Because of my background, in the quest for self-awareness, I always look at situations through the dual lens of ancestral health and social psychology. Ever the optimist, I also look for opportunities to learn and do better when possible. Here’s what I’ve come up with so far.
Instantly download your Guide to Gut Health
Facing the Unique Challenges of Living Through a Pandemic
I said I didn’t want to gripe, but let’s acknowledge that the pandemic is taking a serious toll. Survey after survey shows that more people are struggling with depression and anxiety. Distance learning is a challenge. Healthcare workers are under a tremendous amount of stress, as our other essential workers. People are sleeping poorly. Substance abuse is on the rise. 2 3
Which is to say, 2020 is exhausting, for lots of reasons.
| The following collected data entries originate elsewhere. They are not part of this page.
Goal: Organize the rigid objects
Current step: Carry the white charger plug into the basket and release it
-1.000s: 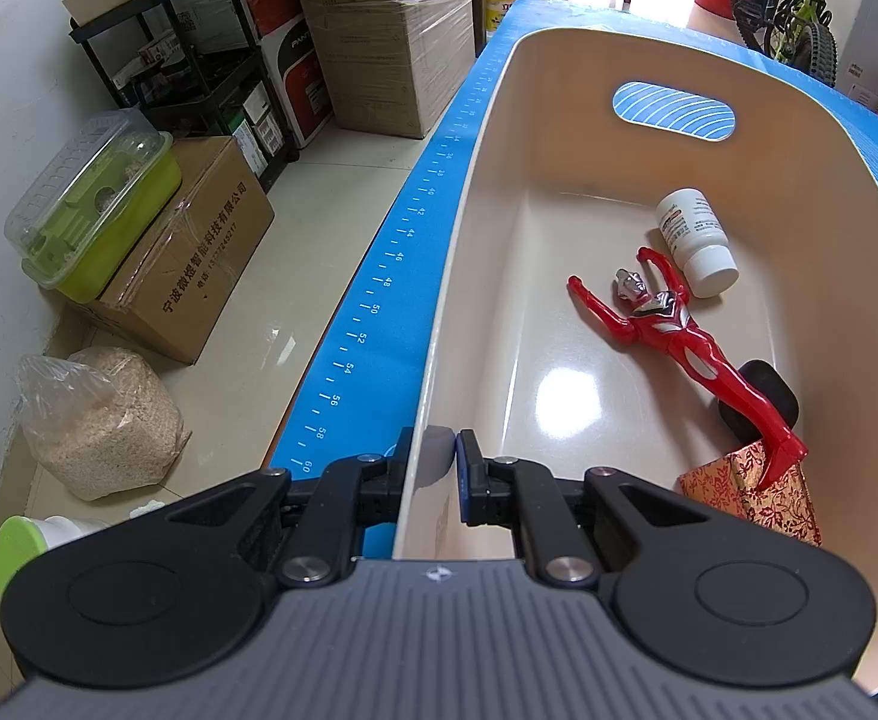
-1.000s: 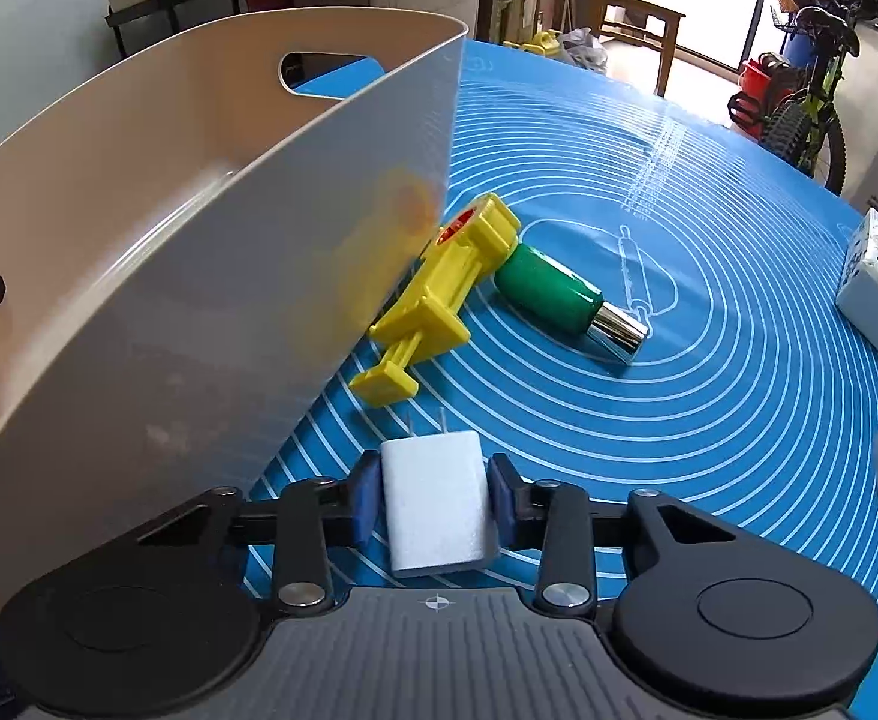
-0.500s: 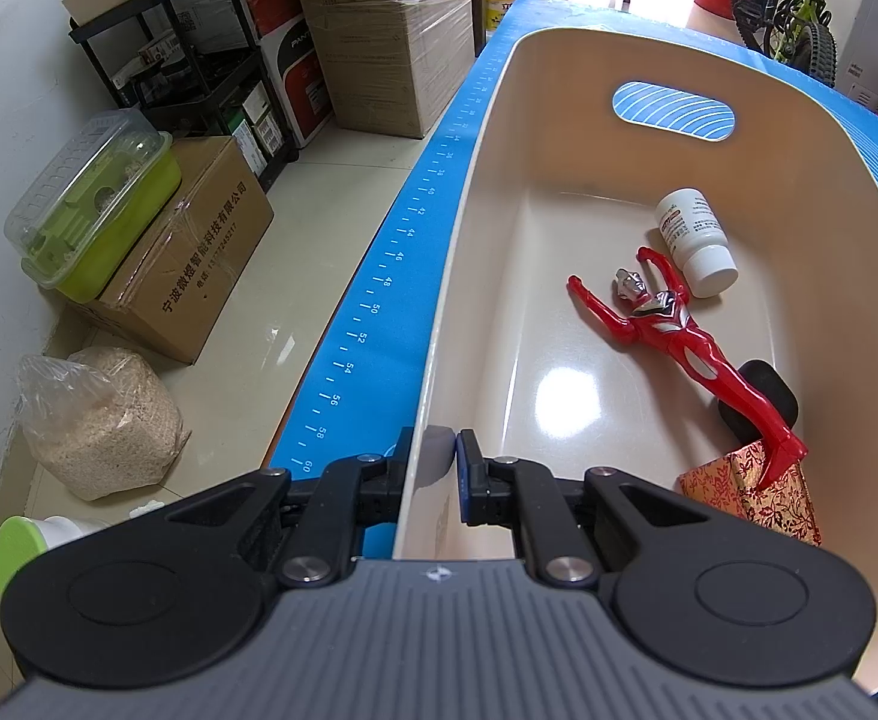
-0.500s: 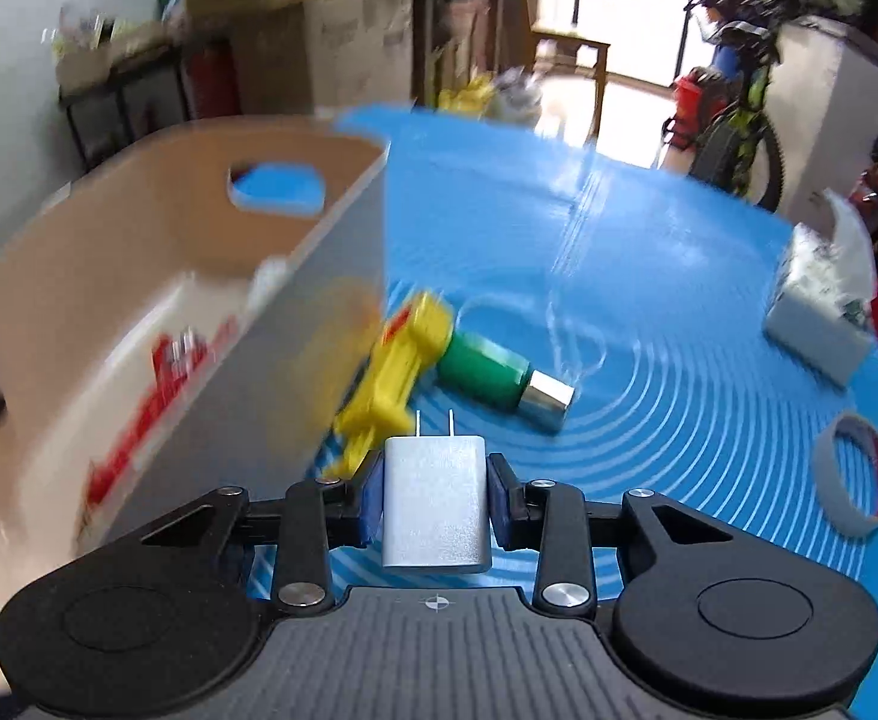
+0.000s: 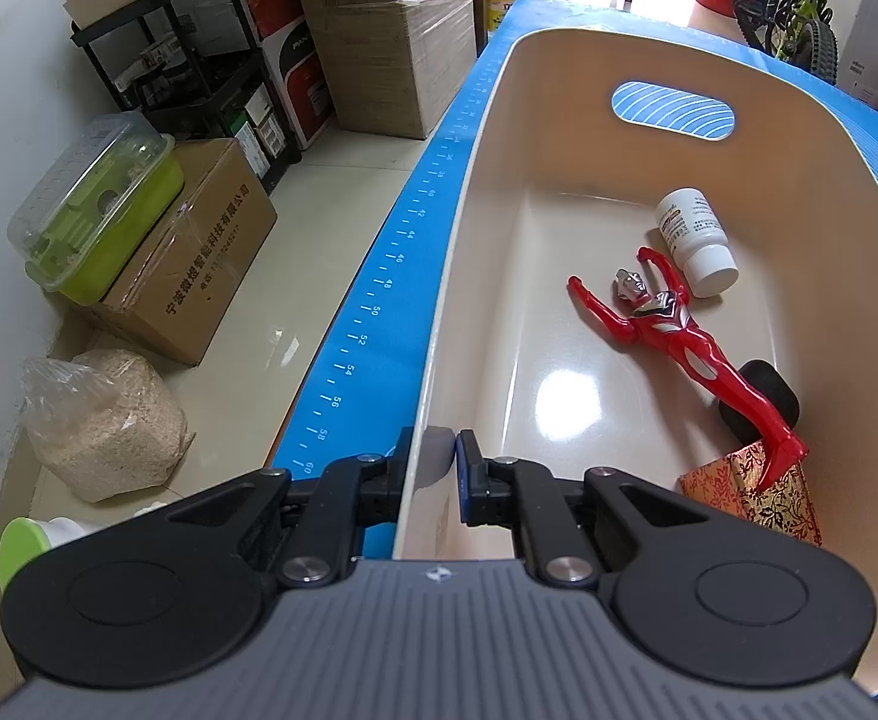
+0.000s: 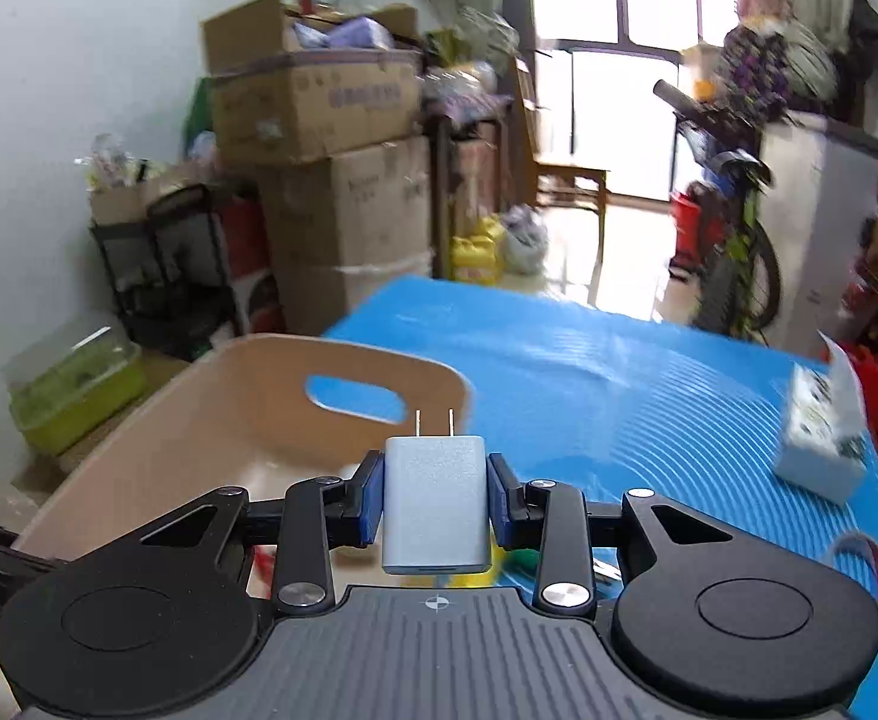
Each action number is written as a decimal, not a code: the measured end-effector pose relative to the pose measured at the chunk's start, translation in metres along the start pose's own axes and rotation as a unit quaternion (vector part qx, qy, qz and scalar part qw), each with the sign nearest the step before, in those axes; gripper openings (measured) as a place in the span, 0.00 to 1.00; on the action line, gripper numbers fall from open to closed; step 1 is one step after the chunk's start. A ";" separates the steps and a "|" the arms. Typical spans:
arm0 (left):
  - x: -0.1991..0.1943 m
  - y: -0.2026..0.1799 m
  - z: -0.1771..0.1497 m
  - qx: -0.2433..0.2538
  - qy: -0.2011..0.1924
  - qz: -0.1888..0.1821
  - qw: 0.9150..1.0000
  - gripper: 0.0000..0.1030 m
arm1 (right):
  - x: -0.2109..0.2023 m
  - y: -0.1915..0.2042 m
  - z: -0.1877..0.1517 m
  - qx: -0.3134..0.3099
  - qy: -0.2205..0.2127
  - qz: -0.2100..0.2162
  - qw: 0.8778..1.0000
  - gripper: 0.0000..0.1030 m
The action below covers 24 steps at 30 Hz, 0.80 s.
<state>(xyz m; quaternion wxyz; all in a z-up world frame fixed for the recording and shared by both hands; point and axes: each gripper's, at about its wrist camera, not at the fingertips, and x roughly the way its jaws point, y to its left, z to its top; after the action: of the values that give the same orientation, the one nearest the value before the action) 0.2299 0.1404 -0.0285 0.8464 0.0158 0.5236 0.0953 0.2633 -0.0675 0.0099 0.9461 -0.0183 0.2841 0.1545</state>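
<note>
Left tool [image 5: 433, 465]: clenched on the near rim of the bin [image 5: 439, 324], one finger outside the wall, one inside.

Right tool [image 6: 436, 492]: grasping the charger [image 6: 436, 504] by its two flat sides, prongs pointing away from the camera. The charger is held in the air above the bin's near end; the right view is motion-blurred.

Bin contents, left view, near to far:
- Gift box [image 5: 751, 495], red and gold, in the near right corner.
- Black object [image 5: 766, 399], just behind the box and partly hidden by the figure's legs; its kind cannot be told.
- Figure [image 5: 673, 330], red, lying diagonally on the bin floor, feet resting on the gift box, arms spread toward the far end.
- Bottle [image 5: 694, 243], white, on its side, touching the figure's raised arm.

The bin stands on a blue mat [image 5: 373, 306] covering the worktop, along the mat's ruled edge. The far wall of the bin has an oval handle slot [image 5: 670, 111].

Right view, on the mat beyond the bin: a tissue pack [image 6: 823, 438] near the right edge.
</note>
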 end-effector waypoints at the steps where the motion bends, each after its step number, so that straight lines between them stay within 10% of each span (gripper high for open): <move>1: 0.000 0.000 0.000 0.001 0.000 0.000 1.000 0.14 | 0.002 0.006 0.001 -0.009 -0.001 0.004 1.000 0.41; 24: 0.000 -0.001 -0.001 0.002 -0.001 0.000 1.000 0.14 | 0.045 0.079 -0.035 -0.146 0.146 0.008 0.978 0.43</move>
<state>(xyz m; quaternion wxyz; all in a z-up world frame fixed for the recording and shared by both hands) 0.2295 0.1395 -0.0288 0.8471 0.0177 0.5226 0.0947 0.2557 0.0161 -0.0397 0.8802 -0.1765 0.3936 0.1978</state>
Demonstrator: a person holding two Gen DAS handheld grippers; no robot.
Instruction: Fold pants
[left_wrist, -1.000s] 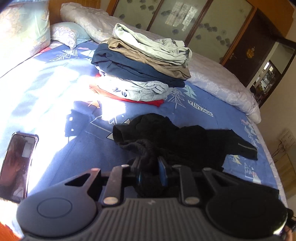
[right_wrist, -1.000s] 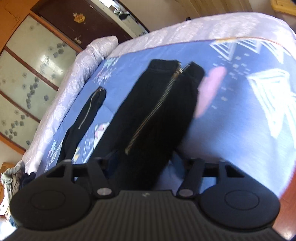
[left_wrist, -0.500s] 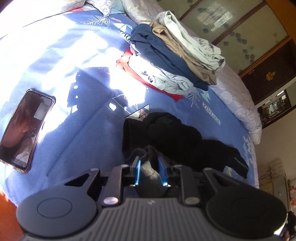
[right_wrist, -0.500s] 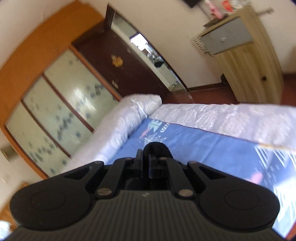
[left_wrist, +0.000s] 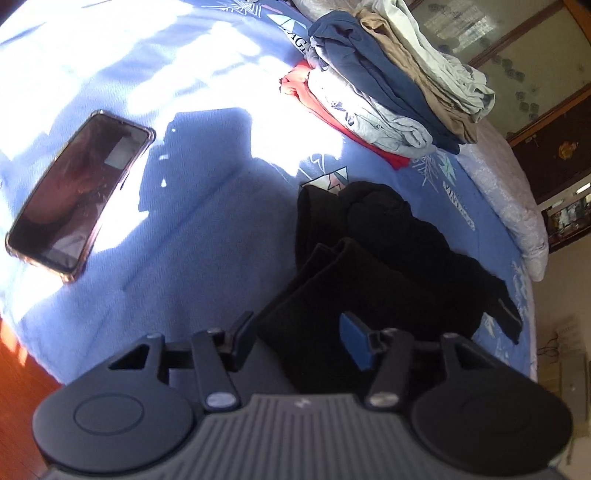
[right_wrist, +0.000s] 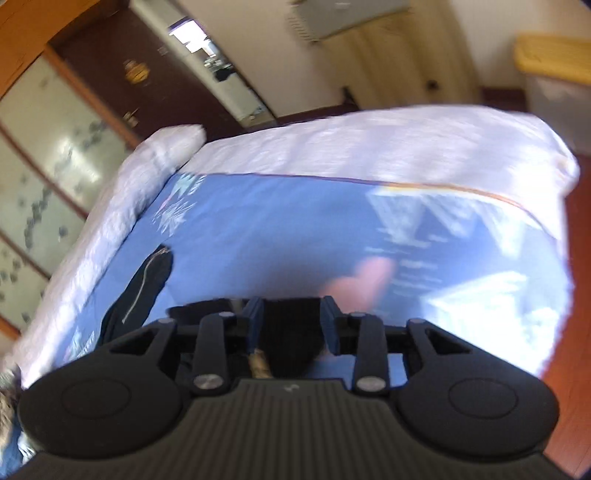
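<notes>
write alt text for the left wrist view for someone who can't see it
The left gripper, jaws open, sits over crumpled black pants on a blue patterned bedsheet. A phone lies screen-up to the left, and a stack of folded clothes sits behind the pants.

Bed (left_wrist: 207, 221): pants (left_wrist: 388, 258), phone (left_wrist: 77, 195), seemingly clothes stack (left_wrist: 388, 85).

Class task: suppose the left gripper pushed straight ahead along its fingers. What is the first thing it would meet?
The left gripper is open, and the black pants already lie between its fingers and just ahead, so it would most likely meet them first. The pile of folded clothes lies farther on; depth is hard to judge.
</notes>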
Stressors Are Meant to Be Acute
Mark talks about this all the time. Humans are best equipped to deal with brief, intense stressors. We fight, flee, or freeze, and then, assuming a saber-toothed tiger hasn’t eaten us, we recover.
Everything about the present situation is misaligned with our genetic expectations. We’re simply not built to withstand long-term, unyielding stress—not from our jobs, chronic cardio, chronic sleep deprivation, and certainly not from six months of pandemic with no end in sight.
Remember back at the beginning of the pandemic where people were all, “Use this time to work on a new skill, build your side business, Marie Kondo your whole house!”
Lololol.
Now we’re beating ourselves up for feeling unproductive, lacking the motivation to exercise, and craving comfort foods. Instead, we should be lowering our expectations and telling coronavirus, “It’s not me; it’s you.”
Staying Afloat
When it comes to stress, even chronic stress, the goal is usually to eliminate it as much as possible. Here, though, our only real option is to try to keep our heads above water while we wait for things to get better. It doesn’t surprise me that substance abuse seems to be on the rise. When we can’t control stressors, sometimes it seems easier to numb out. The problem is, numbing isn’t coping. It’s avoidance. Drinking a bottle of wine while binge-watching a show may be great escapism, but at best, it’s a temporary fix.
In many cases, our best option is, in fact, self-compassion, radical acceptance, whatever you want to call it, plus a heaping dose of self-care. The trick, I think, is to acknowledge that the goal isn’t to alleviate stress or feel “normal.” It’s to stay afloat long enough to see the other side.
Questions I’m asking myself:
- Am I expecting too much of myself, or failing to give myself necessary grace, given the amount of stress I can’t control
- Am I using numbing strategies instead of coping strategies?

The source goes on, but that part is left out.